The discovery and development of effective novel compounds is paramount in oncology for improving cancer therapy. In this study, we developed a new derivative of spiroindolone (7’,8’-Dimethoxy-1’,3’-dimethyl-1,2,3’,4’-tetrahydrospiro[indole-3,5’- pyrazolo[3,4-c]isoquinolin]-2-one) and evaluated its anticancer- and immunomodulatory potential in a vitro model of chronic leukemia. We utilized the chronic leukemia cell line K562, as well as non-cancerous peripheral blood mononuclear cells (PBMC) and Vero cells (kidney epithelium of Cercopithecus aethiops). We assessed the cytotoxicity of the compound using the MTT assay, and performed cell cycle assays to determine its impact on different stages of the cell cycle. To evaluate its antineoplastic activity, we conducted a colony formation test to measure the effect of the compound on the clonal growth of cancer cells. Furthermore, we evaluated the immunomodulatory activity of the compound by measuring the levels of pro and anti-inflammatory cytokines. The study findings demonstrate that the spiroindolone-derived compound exerted noteworthy cytotoxic effects against K562 cells, with an IC50 value of 25.27 µg/mL. Additionally, it was observed that the compound inhibited the clonal proliferation of K562 cells while displaying minimal toxicity to normal cells. The compound exhibited its antiproliferative activity by inducing G2/M cell cycle arrest, preventing the entry of K562 cells into mitosis. Notably, the compound demonstrated an immunomodulatory effect by upregulating the production of cytokines IL-6 and IL-12/23p40. In conclusion, the spiroindolone-derived compound evaluated in this study has demonstrated significant potential as a therapeutic agent for the treatment of chronic myeloid leukemia. Further investigations are warranted to explore its clinical applications.

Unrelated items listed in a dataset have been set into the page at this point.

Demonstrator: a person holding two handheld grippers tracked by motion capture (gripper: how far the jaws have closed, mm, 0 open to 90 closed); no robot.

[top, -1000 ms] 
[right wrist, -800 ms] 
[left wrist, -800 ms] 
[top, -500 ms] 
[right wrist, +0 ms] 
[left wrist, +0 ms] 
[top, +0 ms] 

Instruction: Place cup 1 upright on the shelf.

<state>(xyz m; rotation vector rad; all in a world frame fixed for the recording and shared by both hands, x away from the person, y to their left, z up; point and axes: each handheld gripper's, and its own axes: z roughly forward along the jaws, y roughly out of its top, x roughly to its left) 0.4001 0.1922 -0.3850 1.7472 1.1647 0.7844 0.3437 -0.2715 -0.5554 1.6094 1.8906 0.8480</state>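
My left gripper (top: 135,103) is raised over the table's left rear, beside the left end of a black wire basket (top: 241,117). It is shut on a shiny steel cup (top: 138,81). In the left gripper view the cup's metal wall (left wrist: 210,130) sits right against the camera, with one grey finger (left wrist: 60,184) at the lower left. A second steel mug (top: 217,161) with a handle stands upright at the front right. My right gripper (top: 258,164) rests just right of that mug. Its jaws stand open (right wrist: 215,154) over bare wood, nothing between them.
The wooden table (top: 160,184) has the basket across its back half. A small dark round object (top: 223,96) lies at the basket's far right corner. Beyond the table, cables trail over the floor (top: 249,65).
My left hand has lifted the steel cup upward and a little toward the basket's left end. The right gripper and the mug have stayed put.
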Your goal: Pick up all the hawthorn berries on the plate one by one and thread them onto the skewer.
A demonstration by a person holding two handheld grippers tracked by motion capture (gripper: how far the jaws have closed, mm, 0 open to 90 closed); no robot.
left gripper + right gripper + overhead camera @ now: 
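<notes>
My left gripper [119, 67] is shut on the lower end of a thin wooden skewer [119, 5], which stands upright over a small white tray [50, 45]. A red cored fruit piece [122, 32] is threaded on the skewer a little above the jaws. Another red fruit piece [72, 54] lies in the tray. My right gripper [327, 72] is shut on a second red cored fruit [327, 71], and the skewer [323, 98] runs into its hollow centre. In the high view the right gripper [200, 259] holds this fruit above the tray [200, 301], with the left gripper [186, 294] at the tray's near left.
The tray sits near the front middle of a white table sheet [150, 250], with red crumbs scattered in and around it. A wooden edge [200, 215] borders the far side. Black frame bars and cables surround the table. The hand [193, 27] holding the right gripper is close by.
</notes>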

有效的新型化合物的发现和开发对于改善癌症治疗在肿瘤学中至关重要。在这项研究中，我们开发了一种新的螺吲哚酮衍生物（7',8'-Dimethoxy-1',3'-二甲基-1,2,3',4'-四氢螺[indole-3,5'-吡唑并[3]） ,4-c]异喹啉]-2-一）并评估其在慢性白血病体外模型中的抗癌和免疫调节潜力。我们使用慢性白血病细胞系 K562，以及非癌性外周血单核细胞 (PBMC) 和 Vero 细胞（Cercopithecus aethiops 的肾上皮）。我们使用 MTT 测定评估了该化合物的细胞毒性，并进行了细胞周期测定以确定其对细胞周期不同阶段的影响。为了评估其抗肿瘤活性，我们进行了集落形成试验，以测量该化合物对癌细胞克隆生长的影响。此外，我们通过测量促炎细胞因子和抗炎细胞因子的水平评估了该化合物的免疫调节活性。研究结果表明，螺吲哚酮衍生化合物对 K562 细胞具有显着的细胞毒性作用，IC50 值为 25.27 µg/mL。此外，还观察到该化合物抑制 K562 细胞的克隆增殖，同时对正常细胞的毒性最小。该化合物通过诱导 G2/M 细胞周期停滞、阻止 K562 细胞进入有丝分裂来展现其抗增殖活性。值得注意的是，该化合物通过上调细胞因子 IL-6 和 IL-12/23p40 的产生表现出免疫调节作用。总之，本研究中评估的螺吲哚酮衍生化合物已显示出作为治疗慢性粒细胞白血病的治疗剂的巨大潜力。需要进一步研究以探索其临床应用。